Problem to work on:
Word for word, copy the data that follows and skip its pictures.

Source data:

+---+

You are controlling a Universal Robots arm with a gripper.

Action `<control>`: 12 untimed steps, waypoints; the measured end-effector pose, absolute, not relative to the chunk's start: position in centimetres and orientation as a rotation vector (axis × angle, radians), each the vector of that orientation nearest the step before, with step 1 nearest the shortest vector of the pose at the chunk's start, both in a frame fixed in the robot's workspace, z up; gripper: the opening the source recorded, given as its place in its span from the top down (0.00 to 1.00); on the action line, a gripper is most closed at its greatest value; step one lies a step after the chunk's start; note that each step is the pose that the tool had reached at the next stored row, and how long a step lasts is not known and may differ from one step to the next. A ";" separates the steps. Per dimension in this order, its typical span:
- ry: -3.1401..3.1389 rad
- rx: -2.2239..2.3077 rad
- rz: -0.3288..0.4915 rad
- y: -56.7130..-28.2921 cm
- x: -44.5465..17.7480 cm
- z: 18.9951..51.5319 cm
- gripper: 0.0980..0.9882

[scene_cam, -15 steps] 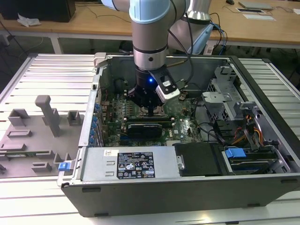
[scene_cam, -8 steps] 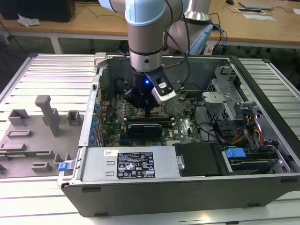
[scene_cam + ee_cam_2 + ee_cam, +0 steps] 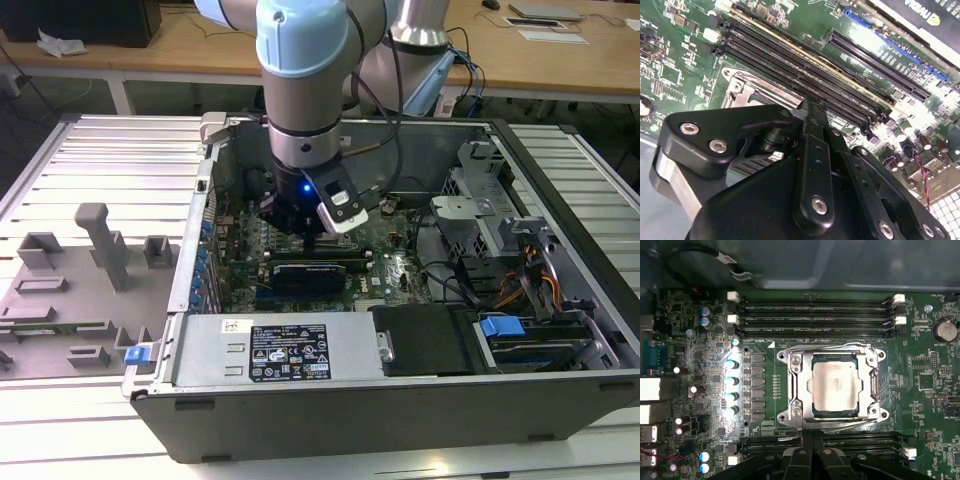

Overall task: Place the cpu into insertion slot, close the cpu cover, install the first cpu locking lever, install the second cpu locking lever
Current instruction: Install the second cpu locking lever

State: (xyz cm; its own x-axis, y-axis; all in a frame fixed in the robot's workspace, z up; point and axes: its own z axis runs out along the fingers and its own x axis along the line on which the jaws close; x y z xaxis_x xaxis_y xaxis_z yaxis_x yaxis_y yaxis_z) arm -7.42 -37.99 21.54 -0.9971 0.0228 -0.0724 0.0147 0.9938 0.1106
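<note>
In the first wrist view the cpu (image 3: 835, 385) lies flat in the insertion slot (image 3: 799, 412), its silver-grey top showing through the window of the cpu cover (image 3: 869, 385), which is down over it. One thin wire locking lever (image 3: 830, 345) runs along the socket's edge by the memory slots. A second lever (image 3: 850, 424) runs along the opposite edge, right by my fingertips. My gripper (image 3: 812, 440) hangs at that edge with its black fingers (image 3: 802, 452) pressed together. The second wrist view has the gripper (image 3: 810, 106) over a corner of the cover (image 3: 737, 87). From outside, the gripper (image 3: 312, 238) is low inside the open computer case.
Long black memory slots (image 3: 810, 317) flank the socket on two sides. A black card (image 3: 310, 272) crosses the board in front of the gripper. The grey drive cage (image 3: 480, 200) with cables stands at the exterior view's right, and a grey fixture plate (image 3: 80, 290) lies outside the case at the left.
</note>
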 end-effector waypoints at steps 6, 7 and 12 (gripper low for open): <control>3.056 0.033 0.281 -39.0 -8.0 21.4 0.99; 3.054 0.034 0.295 -39.2 -8.2 21.3 0.99; 3.051 0.035 0.329 -39.4 -8.6 20.8 0.99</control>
State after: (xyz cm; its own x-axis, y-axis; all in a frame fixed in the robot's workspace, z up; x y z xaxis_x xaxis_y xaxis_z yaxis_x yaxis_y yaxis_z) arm -8.57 -39.43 20.78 -0.9971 0.0303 -0.0695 0.0148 0.9769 0.2134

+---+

Answer section:
You are controlling a Universal Robots arm with a gripper.

Action `<control>`: 12 untimed steps, waypoints; the measured end-effector pose, absolute, not relative to the chunk's start: position in centimetres and orientation as a rotation vector (axis × angle, radians), each the vector of that orientation nearest the step before, with step 1 nearest the shortest vector of the pose at the chunk's start, both in a frame fixed in the robot's workspace, z up; gripper: the opening the source recorded, given as its place in its span from the top down (0.00 to 1.00); on the action line, a gripper is most closed at its greatest value; step one lies a step after the chunk's start; note that each step is the pose that the tool had reached at the next stored row, and how long a step lasts is not known and may differ from one step to the next. A ";" separates the steps. Per dimension in this order, its typical span:
- ry: -3.1401..3.1389 rad
- rx: -2.2239..2.3077 rad
- rz: -0.3288..0.4915 rad
- y: -56.7130..-28.2921 cm
- x: -44.5465..17.7480 cm
- z: 18.9951..51.5319 cm
- gripper: 0.0980..0.9882

[scene_cam, -15 steps] 
[scene_cam, -8 steps] 
[scene_cam + ee_cam_2 + ee_cam, +0 steps] 

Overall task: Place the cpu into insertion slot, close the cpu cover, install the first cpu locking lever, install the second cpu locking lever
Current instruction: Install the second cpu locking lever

State: (xyz cm; its own x-axis, y-axis; all in a frame fixed in the robot's workspace, z up; point and axes: its own z axis runs out along the fingers and its own x axis along the line on which the jaws close; x y z xaxis_x xaxis_y xaxis_z yaxis_x yaxis_y yaxis_z) arm -7.42 -37.99 21.54 -0.9971 0.0228 -0.0724 0.0147 0.9938 0.1106
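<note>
In the first wrist view the cpu (image 3: 835, 385) lies flat in the insertion slot (image 3: 799, 412), its silver-grey top showing through the window of the cpu cover (image 3: 869, 385), which is down over it. One thin wire locking lever (image 3: 830, 345) runs along the socket's edge by the memory slots. A second lever (image 3: 850, 424) runs along the opposite edge, right by my fingertips. My gripper (image 3: 812, 440) hangs at that edge with its black fingers (image 3: 802, 452) pressed together. The second wrist view has the gripper (image 3: 810, 106) over a corner of the cover (image 3: 737, 87). From outside, the gripper (image 3: 312, 238) is low inside the open computer case.
Long black memory slots (image 3: 810, 317) flank the socket on two sides. A black card (image 3: 310, 272) crosses the board in front of the gripper. The grey drive cage (image 3: 480, 200) with cables stands at the exterior view's right, and a grey fixture plate (image 3: 80, 290) lies outside the case at the left.
</note>
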 end-effector waypoints at steps 6, 7 and 12 (gripper low for open): <control>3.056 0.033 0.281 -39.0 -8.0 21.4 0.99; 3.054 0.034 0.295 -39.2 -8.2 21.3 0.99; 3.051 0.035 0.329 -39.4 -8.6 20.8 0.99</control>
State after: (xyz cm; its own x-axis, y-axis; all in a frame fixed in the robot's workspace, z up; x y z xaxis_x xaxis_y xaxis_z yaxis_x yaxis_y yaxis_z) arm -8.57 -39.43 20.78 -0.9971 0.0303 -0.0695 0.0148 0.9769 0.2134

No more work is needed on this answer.